Posted by M. C. on July 23, 2022

https://mises.org/wire/transitory-no-longer-double-digit-inflation-already-here

Joseph T. Salerno

The Bureau of Labor Statistics (BLS) and the media reported the inflation rate—that is, the Consumer Price Index‘s rate of increase—to be 1.3 percent for June 2022 and 9.1 percent year over year (for the last twelve months). This shocked markets and investors because economists’ median forecast had been 1.1 percent for June and 8.8 percent year over year. This shock would have been much greater, however, had the annual inflation rate been reported as the CPI’s compounded annual rate of change for the month or quarter. This calculation method would have revealed the stark reality that double-digit inflation is not just a specter looming on the horizon but is here right now. According to computations I made using the interactive economic data website (FRED) of the Federal Reserve Bank of St. Louis (FRB of St. Louis), the annualized inflation rate for June 2022 was 17.1 percent, while for the second quarter of 2022, the rate was 10.5 percent.
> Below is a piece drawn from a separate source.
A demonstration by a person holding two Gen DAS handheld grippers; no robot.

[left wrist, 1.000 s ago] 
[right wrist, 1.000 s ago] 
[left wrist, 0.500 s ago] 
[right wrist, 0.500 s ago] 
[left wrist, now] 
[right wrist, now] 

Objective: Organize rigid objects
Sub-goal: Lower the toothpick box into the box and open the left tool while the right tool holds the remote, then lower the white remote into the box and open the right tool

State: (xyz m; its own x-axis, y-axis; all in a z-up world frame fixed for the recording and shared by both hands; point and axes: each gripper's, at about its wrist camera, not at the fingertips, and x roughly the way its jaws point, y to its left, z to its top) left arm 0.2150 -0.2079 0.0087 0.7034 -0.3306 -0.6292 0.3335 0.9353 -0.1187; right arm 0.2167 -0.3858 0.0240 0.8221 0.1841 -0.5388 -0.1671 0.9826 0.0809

Let us compare these two methods of calculating the annual inflation rate using the figures in the preceding paragraph. According to the BLS, CPI changes are “a measure of the average change over time in the prices paid by urban consumers for a market basket of consumer goods and services.” To say that the monthly inflation rate is 1.3 percent, then, means that the CPI increased by 1.3 percent from the month before. Similarly, a year-over-year inflation rate of 9.1 percent means that the CPI rose by 9.1 percent over the past twelve months. This way of calculating the annual inflation rate is backward looking, because the most recent monthly rate is heavily outweighed by the previous eleven months’ rates.

In contrast, calculating the annual inflation rate by compounding and annualizing the most recent monthly or quarterly rate of change in the CPI gives a better idea of what inflation currently is and how it may be trending. For instance, the 17.1 percent compounded annual inflation rate reported above is derived by assuming that the 1.3 percent monthly rate of change for June continues unchanged for the next eleven months. If the monthly inflation rates appear to be volatile, the compounded annual inflation rate for the last three months may also be computed in a similar manner. As noted above, the compounded annual inflation rate for April 2020 to June 2022 was 10.5 percent. In any case, this computation method is forward looking and more useful for analyzing the implications of fresh inflation data and recent events’ likely impact on the inflation trend.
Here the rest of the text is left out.